For a benchmark like this to be useful, it must be integrated into hospital procurement and oversight. What practical, step-by-step process would a hospital need to follow to use this framework to evaluate a new AI tool before deployment, ensuring it meets their clinical standards?
This is exactly why we made the framework so structured. A hospital could begin by forming a small oversight committee of clinicians. First, they would run their candidate AI systems through the benchmark’s 2,069 Q&A items, which are designed to simulate their own complex patient cases. Next, using the CSEDB’s clear scoring system, they would evaluate the AI’s performance across the 30 distinct indicators—paying special attention to the 17 safety metrics. This gives them a detailed, evidence-based report card, not just a single accuracy score. Instead of a vague sense of a model’s capability, they get a granular breakdown of its strengths and weaknesses, allowing them to make a procurement decision based on whether the AI operates safely under the specific constraints of their clinical environment. It transforms the evaluation from a leap of faith into a data-driven process.
What is your forecast for the adoption of safety-focused AI benchmarks in clinical settings over the next five years?
I am incredibly optimistic.

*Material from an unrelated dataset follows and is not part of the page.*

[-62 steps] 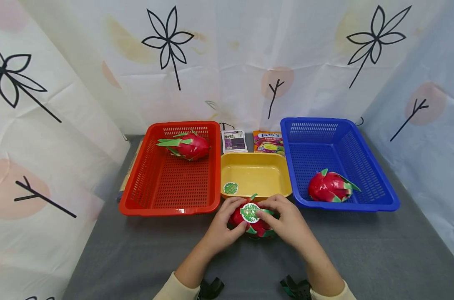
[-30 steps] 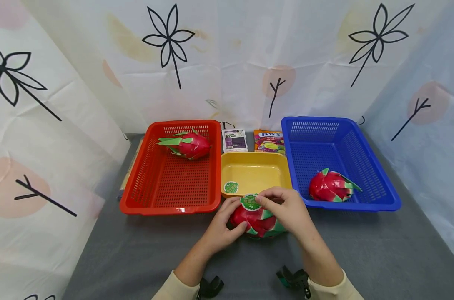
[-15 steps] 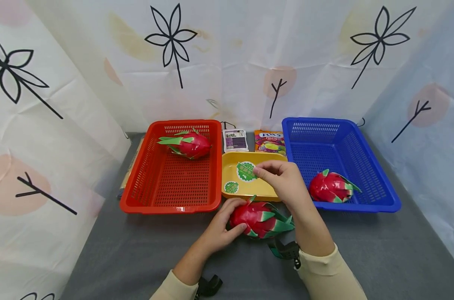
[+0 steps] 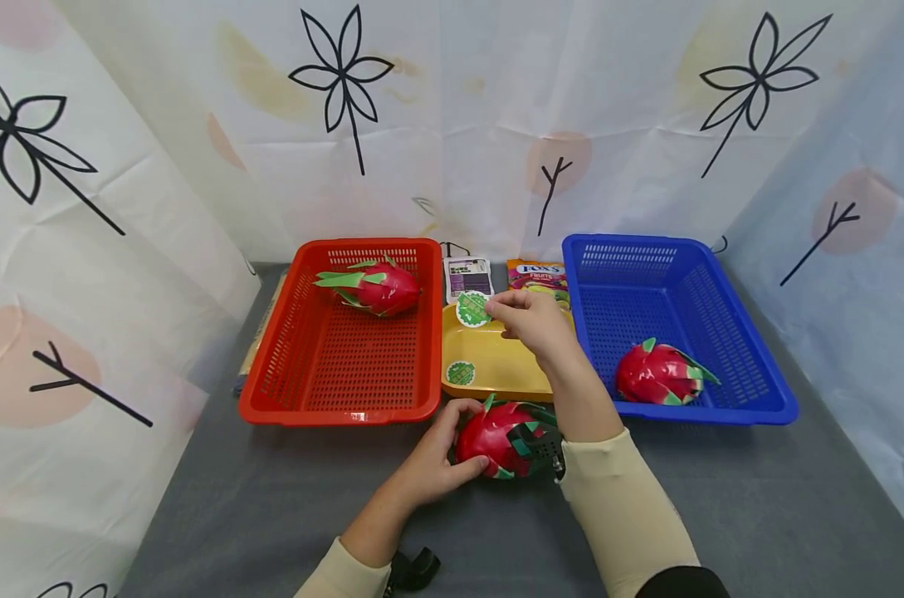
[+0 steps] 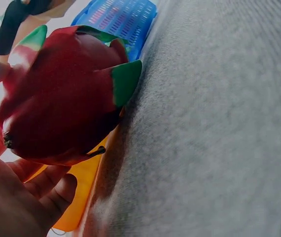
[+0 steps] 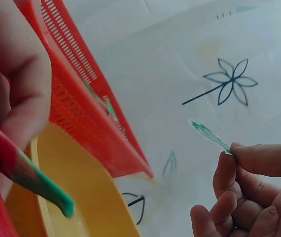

I believe that within the next five years, benchmarks like the CSEDB will become a standard, non-negotiable part of the infrastructure for real-world AI rollout. The initial excitement around AI’s capabilities is maturing into a more sober understanding of its risks. Hospital leaders, regulators, and clinicians are all asking for more rigorous validation. We will see a significant shift in evaluation, moving away from asking “Can it answer medical questions?” to demanding “Can it operate safely and reliably under clinical pressure?” These frameworks will become integral to procurement, continuous monitoring, and regulatory oversight, ultimately building the trust required to fully integrate these powerful technologies into patient care.